This new South Carolina poll is very bad news for Joe Biden - 3 minutes read
That's the real headline out of a new poll conducted by NBC and Marist College that shows Sanders trailing longtime South Carolina front-runner Joe Biden by a narrow 27% to 23% margin, with five days of campaigning remaining. ( Several recent polls have suggested a similar tightening.)
While the top-line number draws the eye, it's a series of other questions sprinkled throughout the poll that seem to suggest a path to a massive upset victory does, in fact, exist.
1) Roughly 1 in 3 Biden backers in the poll (32%) said they might vote for another candidate on Saturday. Just more than 1 in 10 Sanders supporters (12%) said the same. That's broadly consistent with what we've seen throughout this primary to date; Sanders has the most committed support, while Biden's has been among the least committed.
2) This poll was in the field from February 18 to February 21. On February 19, the top six Democrats appeared at a debate in Las Vegas. Because of that, the pollsters broke out interviews they conducted before the debate and those they conducted after it. In the pre-debate sample, Biden led Sanders by 10. In the post-debate sample, the two candidates were dead even. That suggests momentum was moving in Sanders' direction even before he won a surprisingly sweeping victory in the Nevada caucuses on Saturday.
3) Among voters with a clear candidate preference or those who had already voted, more than 7 in 10 (72%) Bernie-backers said they "strongly supported" him. Among those with preference for Biden that strong support was at 61%. Again, a clear passion/enthusiasm gap there.

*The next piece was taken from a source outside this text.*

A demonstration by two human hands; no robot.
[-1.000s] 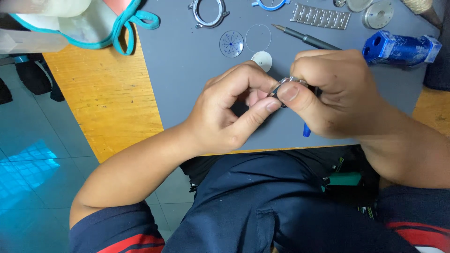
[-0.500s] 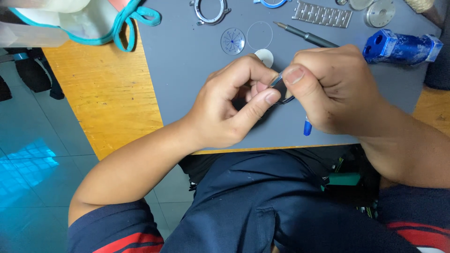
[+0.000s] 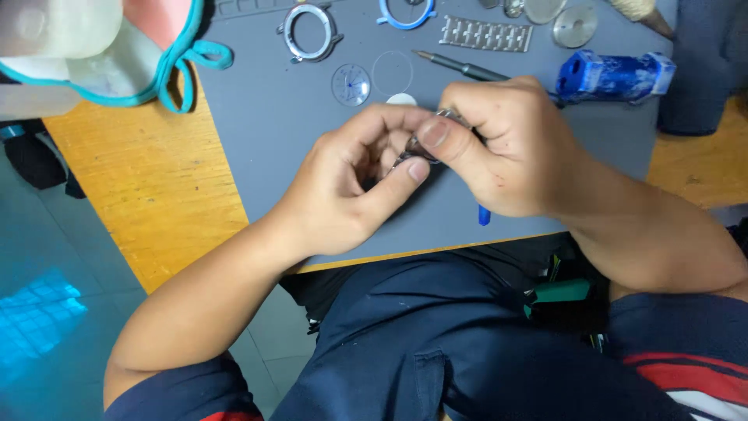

4) Biden is still the first choice of black voters, but Sanders -- and billionaire businessman Tom Steyer -- are holding their own. Biden takes 35% among black voters to 20% for Sanders and 19% for Steyer. That's a stunning contrast to the 72 percentage-point margin that Sanders lost black voters to Hillary Clinton by in the 2016 South Carolina primary. For Biden to win, he badly needs to run up the score among black voters -- especially because he is losing whites to Sanders in this poll by 8 points. If Sanders and Steyer can combine to win 4 (or so) out of every 10 black votes in Saturday, Biden's path to victory get rockier.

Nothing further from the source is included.